## Task details
Look in the material below for the line holding "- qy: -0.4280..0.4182". Set it down exactly, with each later line up to and including the line holding "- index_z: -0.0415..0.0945".

## Entries supplied
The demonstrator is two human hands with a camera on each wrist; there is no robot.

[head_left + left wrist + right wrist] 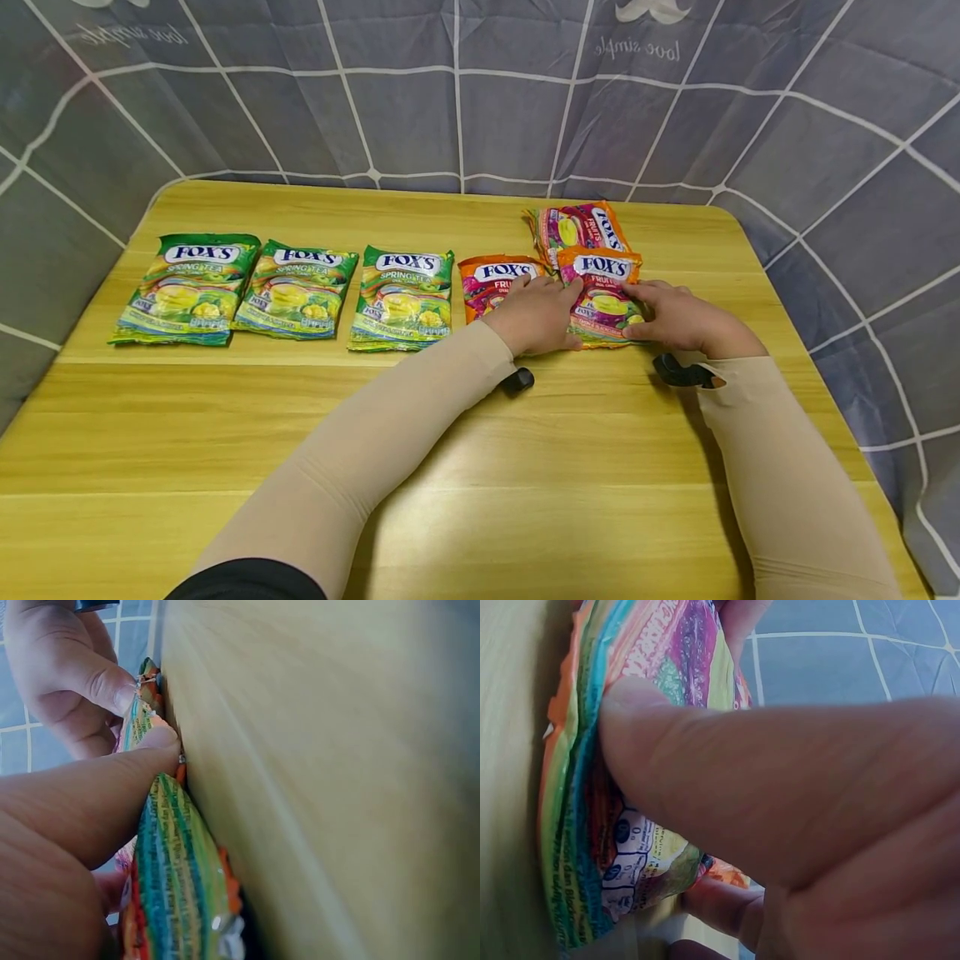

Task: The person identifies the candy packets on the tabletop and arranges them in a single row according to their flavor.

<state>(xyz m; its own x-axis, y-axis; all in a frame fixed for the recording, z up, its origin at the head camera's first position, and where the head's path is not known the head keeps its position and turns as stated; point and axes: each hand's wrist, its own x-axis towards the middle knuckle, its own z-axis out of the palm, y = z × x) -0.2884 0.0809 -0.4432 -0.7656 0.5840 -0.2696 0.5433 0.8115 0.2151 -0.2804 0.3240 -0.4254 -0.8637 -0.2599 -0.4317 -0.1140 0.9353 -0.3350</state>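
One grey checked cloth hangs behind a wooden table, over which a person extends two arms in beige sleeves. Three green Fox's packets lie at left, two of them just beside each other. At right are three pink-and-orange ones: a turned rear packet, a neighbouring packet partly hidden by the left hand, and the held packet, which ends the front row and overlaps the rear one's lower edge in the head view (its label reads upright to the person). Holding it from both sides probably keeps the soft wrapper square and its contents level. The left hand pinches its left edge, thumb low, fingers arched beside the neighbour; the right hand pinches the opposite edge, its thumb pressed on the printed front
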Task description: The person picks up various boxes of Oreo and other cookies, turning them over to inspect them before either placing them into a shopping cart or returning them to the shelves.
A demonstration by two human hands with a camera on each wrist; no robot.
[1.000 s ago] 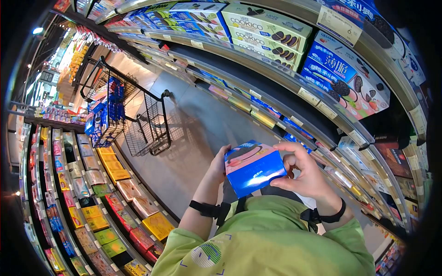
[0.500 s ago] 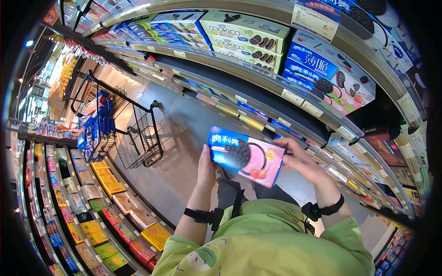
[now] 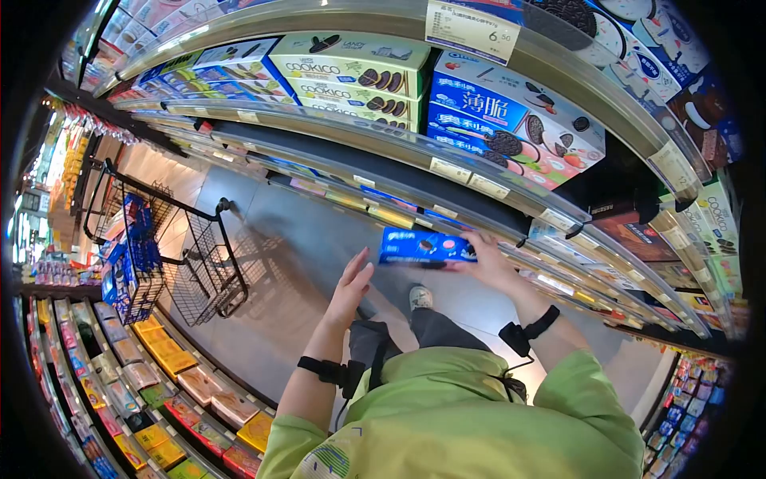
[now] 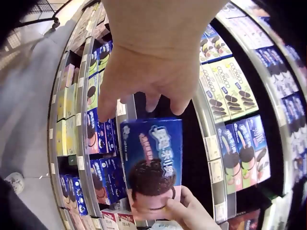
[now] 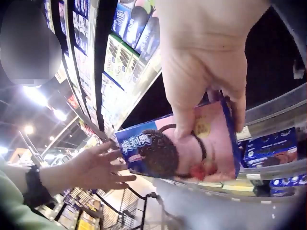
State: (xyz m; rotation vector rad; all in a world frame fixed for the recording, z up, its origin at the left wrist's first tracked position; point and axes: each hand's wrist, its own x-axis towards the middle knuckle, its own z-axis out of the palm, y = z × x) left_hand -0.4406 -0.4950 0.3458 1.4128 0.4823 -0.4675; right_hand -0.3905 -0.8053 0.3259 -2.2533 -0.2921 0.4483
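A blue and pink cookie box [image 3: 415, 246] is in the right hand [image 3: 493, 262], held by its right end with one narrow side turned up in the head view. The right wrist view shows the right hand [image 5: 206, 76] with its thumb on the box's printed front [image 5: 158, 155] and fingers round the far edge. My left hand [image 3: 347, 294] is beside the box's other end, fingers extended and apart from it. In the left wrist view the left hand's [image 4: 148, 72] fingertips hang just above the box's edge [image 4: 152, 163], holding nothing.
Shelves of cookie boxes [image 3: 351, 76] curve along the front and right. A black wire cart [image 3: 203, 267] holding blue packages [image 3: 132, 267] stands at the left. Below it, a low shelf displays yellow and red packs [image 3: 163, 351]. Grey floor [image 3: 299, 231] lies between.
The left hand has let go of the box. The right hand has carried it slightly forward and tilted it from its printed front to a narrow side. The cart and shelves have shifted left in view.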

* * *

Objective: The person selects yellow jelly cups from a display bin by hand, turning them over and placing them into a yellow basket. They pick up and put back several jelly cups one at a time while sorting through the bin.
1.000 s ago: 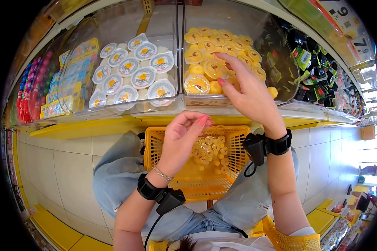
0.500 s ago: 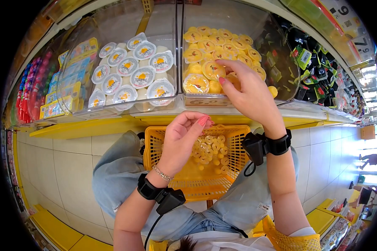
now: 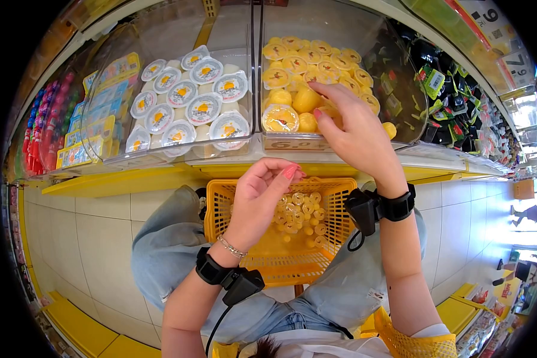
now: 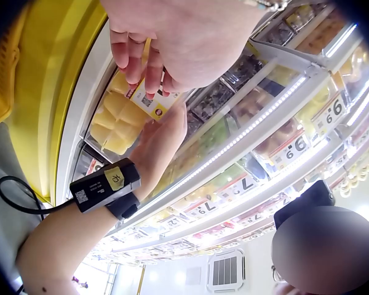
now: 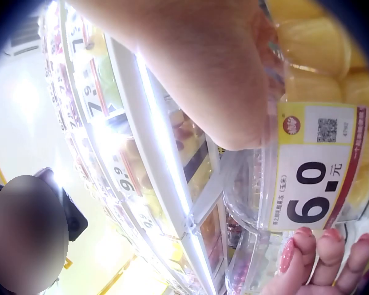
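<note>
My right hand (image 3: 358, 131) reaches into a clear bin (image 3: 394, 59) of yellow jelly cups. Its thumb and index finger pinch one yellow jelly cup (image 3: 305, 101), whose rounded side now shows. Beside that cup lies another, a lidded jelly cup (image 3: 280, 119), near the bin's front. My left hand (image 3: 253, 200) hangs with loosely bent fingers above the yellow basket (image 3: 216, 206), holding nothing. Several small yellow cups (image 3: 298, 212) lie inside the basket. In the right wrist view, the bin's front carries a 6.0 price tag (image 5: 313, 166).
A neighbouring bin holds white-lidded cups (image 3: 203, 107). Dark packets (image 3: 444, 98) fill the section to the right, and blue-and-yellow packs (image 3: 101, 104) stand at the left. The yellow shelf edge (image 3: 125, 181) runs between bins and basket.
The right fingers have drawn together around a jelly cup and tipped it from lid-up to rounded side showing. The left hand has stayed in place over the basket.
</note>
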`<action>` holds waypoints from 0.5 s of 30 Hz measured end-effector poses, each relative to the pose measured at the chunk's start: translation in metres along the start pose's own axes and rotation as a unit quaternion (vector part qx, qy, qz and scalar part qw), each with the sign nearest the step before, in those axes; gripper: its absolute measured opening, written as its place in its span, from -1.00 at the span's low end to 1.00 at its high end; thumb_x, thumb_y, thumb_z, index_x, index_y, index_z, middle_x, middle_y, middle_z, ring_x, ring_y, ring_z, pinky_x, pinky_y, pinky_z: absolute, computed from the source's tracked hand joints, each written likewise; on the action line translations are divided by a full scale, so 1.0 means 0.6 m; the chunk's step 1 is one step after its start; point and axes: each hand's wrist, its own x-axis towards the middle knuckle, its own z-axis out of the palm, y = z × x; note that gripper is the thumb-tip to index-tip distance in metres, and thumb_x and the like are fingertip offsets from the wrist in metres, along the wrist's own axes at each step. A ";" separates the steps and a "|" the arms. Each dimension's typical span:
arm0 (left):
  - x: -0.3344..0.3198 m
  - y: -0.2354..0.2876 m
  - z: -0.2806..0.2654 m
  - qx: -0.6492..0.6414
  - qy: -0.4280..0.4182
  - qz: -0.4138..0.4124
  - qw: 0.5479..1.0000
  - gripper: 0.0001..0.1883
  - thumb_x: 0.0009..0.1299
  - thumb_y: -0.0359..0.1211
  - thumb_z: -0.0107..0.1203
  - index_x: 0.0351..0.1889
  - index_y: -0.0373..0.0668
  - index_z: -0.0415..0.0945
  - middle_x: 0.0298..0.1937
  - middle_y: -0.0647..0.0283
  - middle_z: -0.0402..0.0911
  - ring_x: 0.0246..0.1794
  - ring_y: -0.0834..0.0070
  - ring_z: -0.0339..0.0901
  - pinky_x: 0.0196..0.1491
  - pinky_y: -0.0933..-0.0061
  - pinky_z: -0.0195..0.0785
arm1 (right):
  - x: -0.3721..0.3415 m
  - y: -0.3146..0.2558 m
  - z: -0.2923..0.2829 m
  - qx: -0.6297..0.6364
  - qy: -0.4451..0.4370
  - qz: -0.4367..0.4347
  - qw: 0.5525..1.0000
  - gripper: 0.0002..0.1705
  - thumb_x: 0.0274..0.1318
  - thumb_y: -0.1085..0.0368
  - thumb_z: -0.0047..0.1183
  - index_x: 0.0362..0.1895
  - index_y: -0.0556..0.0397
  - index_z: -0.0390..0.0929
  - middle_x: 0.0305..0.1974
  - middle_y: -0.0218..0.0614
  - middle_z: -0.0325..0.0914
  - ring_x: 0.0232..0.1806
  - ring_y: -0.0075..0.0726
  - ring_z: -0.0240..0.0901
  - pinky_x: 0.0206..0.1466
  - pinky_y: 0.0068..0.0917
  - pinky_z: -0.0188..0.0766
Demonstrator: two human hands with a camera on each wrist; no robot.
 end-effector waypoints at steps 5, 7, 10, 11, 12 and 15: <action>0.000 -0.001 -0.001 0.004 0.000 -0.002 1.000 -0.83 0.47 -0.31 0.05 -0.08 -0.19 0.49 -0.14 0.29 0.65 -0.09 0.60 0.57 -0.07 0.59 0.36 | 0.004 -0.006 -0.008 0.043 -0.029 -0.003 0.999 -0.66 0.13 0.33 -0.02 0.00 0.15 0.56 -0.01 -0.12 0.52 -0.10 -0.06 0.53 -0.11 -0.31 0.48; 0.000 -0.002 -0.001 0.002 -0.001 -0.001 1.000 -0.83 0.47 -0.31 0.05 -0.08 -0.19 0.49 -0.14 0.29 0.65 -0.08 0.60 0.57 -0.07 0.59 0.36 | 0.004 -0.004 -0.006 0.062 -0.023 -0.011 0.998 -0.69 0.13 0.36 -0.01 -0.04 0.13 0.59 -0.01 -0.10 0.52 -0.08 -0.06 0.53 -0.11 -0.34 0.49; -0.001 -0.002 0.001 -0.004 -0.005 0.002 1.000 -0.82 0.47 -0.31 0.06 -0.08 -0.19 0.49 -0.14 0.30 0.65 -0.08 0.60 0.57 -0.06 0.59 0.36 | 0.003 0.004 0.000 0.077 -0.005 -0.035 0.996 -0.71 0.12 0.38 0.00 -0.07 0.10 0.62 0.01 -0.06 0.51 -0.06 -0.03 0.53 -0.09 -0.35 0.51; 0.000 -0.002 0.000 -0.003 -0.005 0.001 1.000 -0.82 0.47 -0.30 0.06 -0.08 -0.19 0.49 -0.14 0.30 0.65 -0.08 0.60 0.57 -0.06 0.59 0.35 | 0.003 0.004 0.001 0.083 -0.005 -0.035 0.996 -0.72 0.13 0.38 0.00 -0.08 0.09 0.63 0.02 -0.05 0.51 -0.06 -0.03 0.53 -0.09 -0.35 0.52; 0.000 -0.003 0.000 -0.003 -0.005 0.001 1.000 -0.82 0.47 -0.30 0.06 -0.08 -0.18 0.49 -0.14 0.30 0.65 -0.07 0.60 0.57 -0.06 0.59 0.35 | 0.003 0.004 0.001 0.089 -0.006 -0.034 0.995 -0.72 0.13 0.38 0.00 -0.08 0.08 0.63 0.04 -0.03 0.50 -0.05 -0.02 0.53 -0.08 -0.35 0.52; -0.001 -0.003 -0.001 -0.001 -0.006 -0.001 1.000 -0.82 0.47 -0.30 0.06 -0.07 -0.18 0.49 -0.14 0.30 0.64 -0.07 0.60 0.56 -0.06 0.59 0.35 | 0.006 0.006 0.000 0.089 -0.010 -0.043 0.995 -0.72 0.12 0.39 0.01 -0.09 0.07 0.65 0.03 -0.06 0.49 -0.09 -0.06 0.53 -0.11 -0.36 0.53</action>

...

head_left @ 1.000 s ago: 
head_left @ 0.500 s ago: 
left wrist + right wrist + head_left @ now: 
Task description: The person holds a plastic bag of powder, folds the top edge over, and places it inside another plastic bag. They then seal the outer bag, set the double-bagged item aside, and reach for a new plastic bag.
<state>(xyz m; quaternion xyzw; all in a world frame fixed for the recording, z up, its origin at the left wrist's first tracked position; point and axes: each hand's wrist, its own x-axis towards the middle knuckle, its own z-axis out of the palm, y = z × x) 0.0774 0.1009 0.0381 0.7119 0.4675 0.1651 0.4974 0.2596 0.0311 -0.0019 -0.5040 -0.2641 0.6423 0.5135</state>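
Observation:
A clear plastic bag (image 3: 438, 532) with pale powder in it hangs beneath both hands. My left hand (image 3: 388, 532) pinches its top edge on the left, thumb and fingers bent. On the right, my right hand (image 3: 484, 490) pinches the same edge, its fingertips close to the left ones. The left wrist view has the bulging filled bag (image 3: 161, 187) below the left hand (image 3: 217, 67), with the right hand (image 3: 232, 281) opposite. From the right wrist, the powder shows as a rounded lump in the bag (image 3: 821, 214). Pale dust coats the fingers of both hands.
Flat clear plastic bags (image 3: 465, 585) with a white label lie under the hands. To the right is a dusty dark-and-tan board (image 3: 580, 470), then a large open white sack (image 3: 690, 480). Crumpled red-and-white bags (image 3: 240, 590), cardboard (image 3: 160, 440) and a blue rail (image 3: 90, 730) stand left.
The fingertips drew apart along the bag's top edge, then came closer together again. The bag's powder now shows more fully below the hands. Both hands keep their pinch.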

## Exercise output
  - qy: -0.4280..0.4182
  - qz: -0.4138..0.4124
  - qw: 0.5479..1.0000
  - gripper: 0.0001..0.1883
  - thumb_x: 0.0009..0.1299
  - thumb_y: -0.0359..0.1211
  - thumb_z: -0.0107..0.1203
  - index_x: 0.0351..0.1889
  - index_y: -0.0373..0.0668
  - index_z: -0.0415..0.0945

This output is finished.